Sono convinta che con l’introduzione dei vaccini ci sia la speranza che si possa vincere la battaglia contro il virus e che si possa tornare in presenza in una scuola più sicura. 

Per il futuro mi auguro:

per i docenti: maggiore considerazione, meno burocrazia, più semplicità nell’organizzazione, più fondi da investire subito a tutto il comparto scuola pubblica e paritaria;

per gli studenti: aule accoglienti polifunzionali e igienizzate, attività extrascolastiche che rispettino gli interessi dei giovani, in modo da ridurre la dispersione scolastica;

per le famiglie: maggior dialogo, coinvolgimento al fine di conoscere meglio il proprio figlio in un contesto non famigliare. La situazione creata dalla pandemia ha, difatti, messo in evidenza la necessità di una maggiore responsabilizzazione di tutti i componenti della scuola e di una necessaria comunicazione. 

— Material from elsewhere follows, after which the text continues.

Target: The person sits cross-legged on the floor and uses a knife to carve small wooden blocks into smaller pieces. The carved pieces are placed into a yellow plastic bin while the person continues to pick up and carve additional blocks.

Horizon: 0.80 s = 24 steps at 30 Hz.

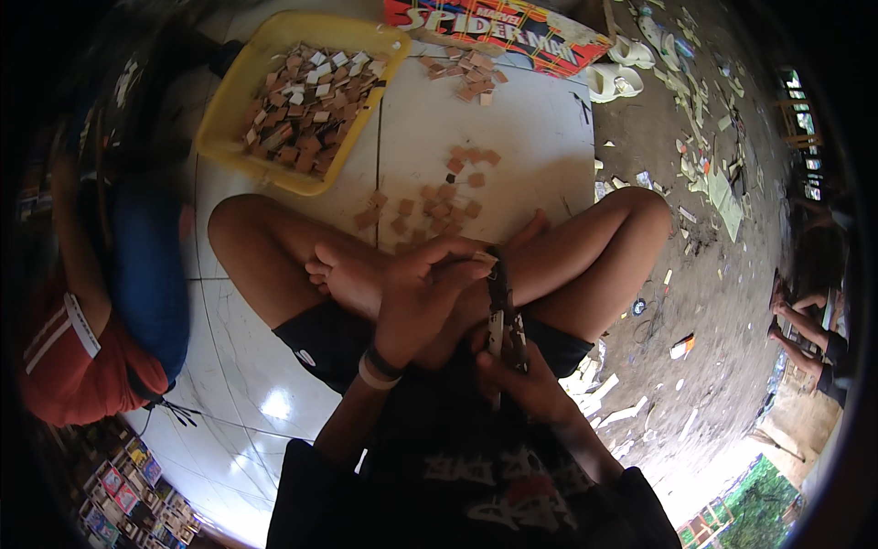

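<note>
My right hand (519, 377) is wrapped round the lower end of a long, dark, worn tool (502, 306) with pale patches. Two handle-like parts show by the fingers, but its exact kind is unclear. The tool points away from me above my crossed legs. At its far end, my left hand (425, 293) pinches a small pale piece (487, 260), fingertips beside the tool's tip. Loose small brown square pieces (444, 209) lie on the white tiles just beyond my feet. Farther off is another heap of brown squares (474, 73).
A yellow plastic tub (212, 128) full of brown and white squares stands at the far left. A red printed board (498, 32) and white clogs (615, 80) are at the far edge. Another person in red (91, 366) sits left. Scraps litter the dirt floor (658, 274) to the right.
</note>
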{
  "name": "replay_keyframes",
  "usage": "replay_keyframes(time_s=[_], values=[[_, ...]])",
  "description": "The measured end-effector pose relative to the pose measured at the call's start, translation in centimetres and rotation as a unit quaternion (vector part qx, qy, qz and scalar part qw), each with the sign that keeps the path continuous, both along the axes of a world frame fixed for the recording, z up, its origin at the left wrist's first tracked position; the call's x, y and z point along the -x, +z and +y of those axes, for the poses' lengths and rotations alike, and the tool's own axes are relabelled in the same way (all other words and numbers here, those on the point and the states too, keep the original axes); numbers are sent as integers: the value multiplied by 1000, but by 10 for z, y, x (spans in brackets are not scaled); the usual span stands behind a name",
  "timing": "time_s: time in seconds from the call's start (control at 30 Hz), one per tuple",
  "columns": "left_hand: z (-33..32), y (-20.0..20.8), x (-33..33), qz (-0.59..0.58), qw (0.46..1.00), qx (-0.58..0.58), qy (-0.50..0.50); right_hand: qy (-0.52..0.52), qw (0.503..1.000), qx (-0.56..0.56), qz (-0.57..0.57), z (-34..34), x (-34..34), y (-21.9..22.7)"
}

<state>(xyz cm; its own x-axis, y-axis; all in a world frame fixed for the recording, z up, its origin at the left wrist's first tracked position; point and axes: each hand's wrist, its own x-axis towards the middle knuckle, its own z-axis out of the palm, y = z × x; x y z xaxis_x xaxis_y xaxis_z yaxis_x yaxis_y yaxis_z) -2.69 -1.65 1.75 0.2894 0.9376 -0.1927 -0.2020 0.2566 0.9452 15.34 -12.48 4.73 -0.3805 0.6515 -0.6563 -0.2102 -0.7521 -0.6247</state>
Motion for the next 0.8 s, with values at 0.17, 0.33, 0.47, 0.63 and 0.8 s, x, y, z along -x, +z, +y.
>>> replay_keyframes(time_s=[0.17, 0.33, 0.47, 0.63, 0.8], values=[[-2, -4, 0, 130, 991, 5, -37, -17, 979, 8, -201, -3, -13, -13], [35, -35, 6, 437, 865, -57, -242, -92, 973, 5, -212, 2, -22, -11], [56, -57, -10, 197, 976, -12, 94, -91, 976, 16, -197, 2, -25, -9], [75, -88, 42, 580, 809, -91, 31, -100, 979, 14, -176, -2, -22, -11], [68, -122, 62, 677, 733, -66, -6, -99, 977, 31, -187, 1, -16, -14]])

I giovani devono essere messi al corrente su ciò che accade in questo momento in modo semplice, chiaro e senza allarmismi, per essere uniti e partecipi, così da comprendere l’importanza dell’uso della mascherina, della distanza tra persone, dell’igienizzazione delle mani (quest’ultima una volta veniva insegnato in famiglia già da piccoli, dovrebbe essere così anche ora…), restare a casa quando si deve, come senso civico e di appartenenza comunitaria. 

Da marzo del 2020, siamo diventati tutti un pochino più tecnologici: internet, la TV diventano quasi necessari per contattare i parenti lontani, la scuola, gli amici. 

Spesso noi adulti ci isoliamo nel nostro lavoro, senza pensare a chi ci circonda.

È vero che la pandemia mette alla prova le famiglie e le comunità, quindi dedichiamo maggior tempo agli affetti mantenendo vive le relazioni in famiglia e con gli amici (anche se virtuali) perché è un bene prezioso.